LE GRANDI AZIENDE BOICOTTANO FACEBOOK

  • Negli Stati Uniti una  grande ONG (Organizzazione Non Governativa) americana contro le discriminazioni razzialI e un’importante associazione per i diritti civili degli afroamericani hanno lanciato una campagna contro la cattiva informazione veicolata attraverso internet.
  • La campagna si chiama  Stop Hate For Profits (letteralmente Stop all’odio per i profitti).
  • La campagna ha chiesto alle aziende di boicottare Facebook.
  • Le prime aziende che hanno aderito a questa richiesta sono state North Face e Patagonia.
  • Il 30 giugno grandi aziende come Coca-Cola, Ford, Microsoft e molte altre multinazionali hanno aderito a questa iniziativa.

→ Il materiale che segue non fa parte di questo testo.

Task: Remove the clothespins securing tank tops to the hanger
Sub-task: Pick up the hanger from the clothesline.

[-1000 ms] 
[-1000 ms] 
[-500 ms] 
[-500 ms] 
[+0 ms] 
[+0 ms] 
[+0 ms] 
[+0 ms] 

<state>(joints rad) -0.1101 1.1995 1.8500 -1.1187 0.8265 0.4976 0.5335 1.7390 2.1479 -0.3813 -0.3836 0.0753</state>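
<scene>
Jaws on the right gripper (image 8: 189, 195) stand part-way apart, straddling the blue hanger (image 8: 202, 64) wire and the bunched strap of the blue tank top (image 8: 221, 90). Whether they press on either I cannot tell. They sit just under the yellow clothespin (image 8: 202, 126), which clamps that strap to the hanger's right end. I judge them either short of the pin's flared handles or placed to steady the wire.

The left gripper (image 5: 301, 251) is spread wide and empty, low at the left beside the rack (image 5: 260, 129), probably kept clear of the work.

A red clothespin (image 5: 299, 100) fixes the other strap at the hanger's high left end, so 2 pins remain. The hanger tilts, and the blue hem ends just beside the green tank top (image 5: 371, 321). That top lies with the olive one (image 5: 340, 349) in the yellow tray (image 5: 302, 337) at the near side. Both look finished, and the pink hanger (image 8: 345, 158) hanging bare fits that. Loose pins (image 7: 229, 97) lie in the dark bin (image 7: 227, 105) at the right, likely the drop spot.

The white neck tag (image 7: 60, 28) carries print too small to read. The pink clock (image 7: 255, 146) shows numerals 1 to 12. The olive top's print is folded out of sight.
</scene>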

FACEBOOK E L’INFORMAZIONE.

  • Questo boicottaggio è motivato dall’atteggiamento di Facabook nei confronti dell’informazione.
  • Durante le manifestazioni per l‘uccisione di George Floyd, Facebook ha permesso la diffusione di contenuti «che incitavano alla violenza contro i manifestanti che combattono per la giustizia razziale».
  • Da anni Facebook è accusato di permettere la pubblicazione  notizie false e post che promuovono l’odio.
  • Durante le manifestazioni  per l’uccisione di George Floyd, Twitter aveva deciso di non pubblicare alcuni messaggi di Donald Trump, presidente degli USA, perché violenti.
  • Facebook, invece, aveva pubblicato gli stessi messaggi di Trump.
  • Per questo motivo anche molti dipendenti di Facebook avevano criticato il suo amministratore delegato e fondatore (Mark Zuckerberg).
  • Gli esperti ritengono che il danno economico per Facebook sarà limitato.
  • Le grandi aziende rappresentano, infatti, solo il 6 per cento del suo fatturato di pubblicità.
  • Facebook, però, potrebbe avere  un danno d’immagine forte, perché molti utenti potrebbero decidere di abbandonarlo.
  • Questo provocherebbe danni in Borsa.